Recuperando el aliento en el baño, me pongo las palmas húmedas en las mejillas. ¿Por qué estaba tan nerviosa? ¿Acaso puede hablar con normalidad? ¿Ni siquiera gritar? ¿Y no me hace sentir culpable? ¿Quizá se cayó por la mañana? ¿O tal vez tiene un hermano gemelo adecuado? 

La imagen de Daniel, desnudo hasta la cintura, Daniel el tonto, seguía ante mis ojos, y yo seguía ruborizándome como una niña de quince años. Era molesto, pero ya sabía la razón: me cabreaba, así que estaba nerviosa.
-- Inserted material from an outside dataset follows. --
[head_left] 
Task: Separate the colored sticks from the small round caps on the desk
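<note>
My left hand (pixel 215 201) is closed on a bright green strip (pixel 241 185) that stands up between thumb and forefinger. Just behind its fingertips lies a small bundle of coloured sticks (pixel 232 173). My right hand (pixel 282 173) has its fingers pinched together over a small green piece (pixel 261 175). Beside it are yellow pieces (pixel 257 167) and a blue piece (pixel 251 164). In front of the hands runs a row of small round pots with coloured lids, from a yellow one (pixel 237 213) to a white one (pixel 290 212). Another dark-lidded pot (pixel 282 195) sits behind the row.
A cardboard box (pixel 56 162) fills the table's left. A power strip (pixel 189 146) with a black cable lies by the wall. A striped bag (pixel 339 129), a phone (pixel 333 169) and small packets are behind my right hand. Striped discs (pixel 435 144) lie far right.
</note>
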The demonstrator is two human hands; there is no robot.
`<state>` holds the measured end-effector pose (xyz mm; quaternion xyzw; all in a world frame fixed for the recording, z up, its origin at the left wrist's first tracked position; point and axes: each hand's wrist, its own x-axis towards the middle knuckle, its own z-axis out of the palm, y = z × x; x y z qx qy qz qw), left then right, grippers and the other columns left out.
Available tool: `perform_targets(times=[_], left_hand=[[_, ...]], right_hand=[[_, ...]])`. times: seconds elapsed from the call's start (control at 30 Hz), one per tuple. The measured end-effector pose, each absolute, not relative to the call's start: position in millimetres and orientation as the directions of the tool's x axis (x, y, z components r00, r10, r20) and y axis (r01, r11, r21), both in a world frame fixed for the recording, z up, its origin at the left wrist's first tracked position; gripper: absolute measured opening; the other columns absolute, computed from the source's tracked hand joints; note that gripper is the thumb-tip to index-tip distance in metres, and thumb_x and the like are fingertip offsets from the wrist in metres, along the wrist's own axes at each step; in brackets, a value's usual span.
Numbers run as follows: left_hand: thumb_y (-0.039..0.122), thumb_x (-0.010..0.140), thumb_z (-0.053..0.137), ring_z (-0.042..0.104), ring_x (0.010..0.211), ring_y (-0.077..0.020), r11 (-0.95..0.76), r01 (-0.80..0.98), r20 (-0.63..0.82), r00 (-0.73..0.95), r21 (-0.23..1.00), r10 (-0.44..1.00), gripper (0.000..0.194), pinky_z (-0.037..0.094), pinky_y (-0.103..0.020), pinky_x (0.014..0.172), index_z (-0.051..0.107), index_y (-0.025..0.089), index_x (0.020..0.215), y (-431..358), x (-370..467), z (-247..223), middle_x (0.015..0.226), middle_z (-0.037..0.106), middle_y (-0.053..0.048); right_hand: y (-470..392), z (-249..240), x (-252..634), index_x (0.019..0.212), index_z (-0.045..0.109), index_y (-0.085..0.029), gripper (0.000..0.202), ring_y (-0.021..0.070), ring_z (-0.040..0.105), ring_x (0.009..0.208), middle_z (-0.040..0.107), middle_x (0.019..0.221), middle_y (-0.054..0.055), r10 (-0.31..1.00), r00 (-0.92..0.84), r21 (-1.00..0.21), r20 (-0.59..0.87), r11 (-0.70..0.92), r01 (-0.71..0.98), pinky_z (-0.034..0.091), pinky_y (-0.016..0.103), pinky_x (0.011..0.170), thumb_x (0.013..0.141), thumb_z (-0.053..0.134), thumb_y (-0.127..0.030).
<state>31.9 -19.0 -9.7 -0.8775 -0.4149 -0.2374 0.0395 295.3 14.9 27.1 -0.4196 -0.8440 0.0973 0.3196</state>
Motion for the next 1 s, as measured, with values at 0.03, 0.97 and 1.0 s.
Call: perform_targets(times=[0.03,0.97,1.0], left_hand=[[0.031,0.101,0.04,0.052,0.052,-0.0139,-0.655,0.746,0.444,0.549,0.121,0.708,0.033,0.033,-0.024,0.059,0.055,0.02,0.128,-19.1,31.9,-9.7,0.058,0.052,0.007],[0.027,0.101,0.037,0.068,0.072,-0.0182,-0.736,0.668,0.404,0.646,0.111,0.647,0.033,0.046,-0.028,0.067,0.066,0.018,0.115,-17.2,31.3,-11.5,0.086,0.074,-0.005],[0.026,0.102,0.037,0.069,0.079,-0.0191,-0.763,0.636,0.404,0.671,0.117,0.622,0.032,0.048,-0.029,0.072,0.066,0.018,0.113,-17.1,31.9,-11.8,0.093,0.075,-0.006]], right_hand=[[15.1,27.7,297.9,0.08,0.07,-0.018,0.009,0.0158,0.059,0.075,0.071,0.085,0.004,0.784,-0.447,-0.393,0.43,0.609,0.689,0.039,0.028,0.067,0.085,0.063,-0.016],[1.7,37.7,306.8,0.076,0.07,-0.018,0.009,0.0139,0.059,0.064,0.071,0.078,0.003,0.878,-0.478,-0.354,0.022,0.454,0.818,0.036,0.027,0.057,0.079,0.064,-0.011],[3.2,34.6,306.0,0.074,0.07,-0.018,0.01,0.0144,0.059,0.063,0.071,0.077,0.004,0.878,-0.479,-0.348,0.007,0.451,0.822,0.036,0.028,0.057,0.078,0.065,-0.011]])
Cuando entré en la oficina, sentí como si todo el mundo supiera la cara que acababa de poner mi jefe delante de mí, pero nadie levantó la vista de sus portátiles, todo el mundo estaba trabajando: se acercaba el final del trimestre y todo el mundo quería conseguir una gratificación. Y a mí me vendría bien el dinero, ¿a quién le vendría bien? Apartando de mi mente la imagen de Daniel, me senté en mi escritorio y abrí mis papeles de trabajo, queriendo ver lo que nuestro Grande y Poderoso pensaba de mis ediciones de ayer. 

– ¡Cabrón! – ahora todos me miraban, porque lo grité a toda la oficina.

– Angie, ¿va todo bien? – Anya, una chica de mi departamento, de unos 19 años, se acercó, mirando la pantalla del portátil, dándose cuenta de que sólo era un documento, no una nota de rescate por la foto de mi hámster muerto, y me miró ansiosa, esperando una respuesta.

– Sí, sí, está bien. Lo siento, acaba de salir.

– Si necesita ayuda, no dude en pedírmela. Todo el mundo está encantado de ayudar, – mi colega volvió a su asiento con una sonrisa, y yo empecé a releer lo que había escrito. Incluso subrayó en rosa fuerte todo lo que no le gustaba. Es decir, todo lo que yo añadía y corregía. Al darme cuenta de que no podía resolverlo por mí mismo, entré en mi correo electrónico y escribí a mi jefe.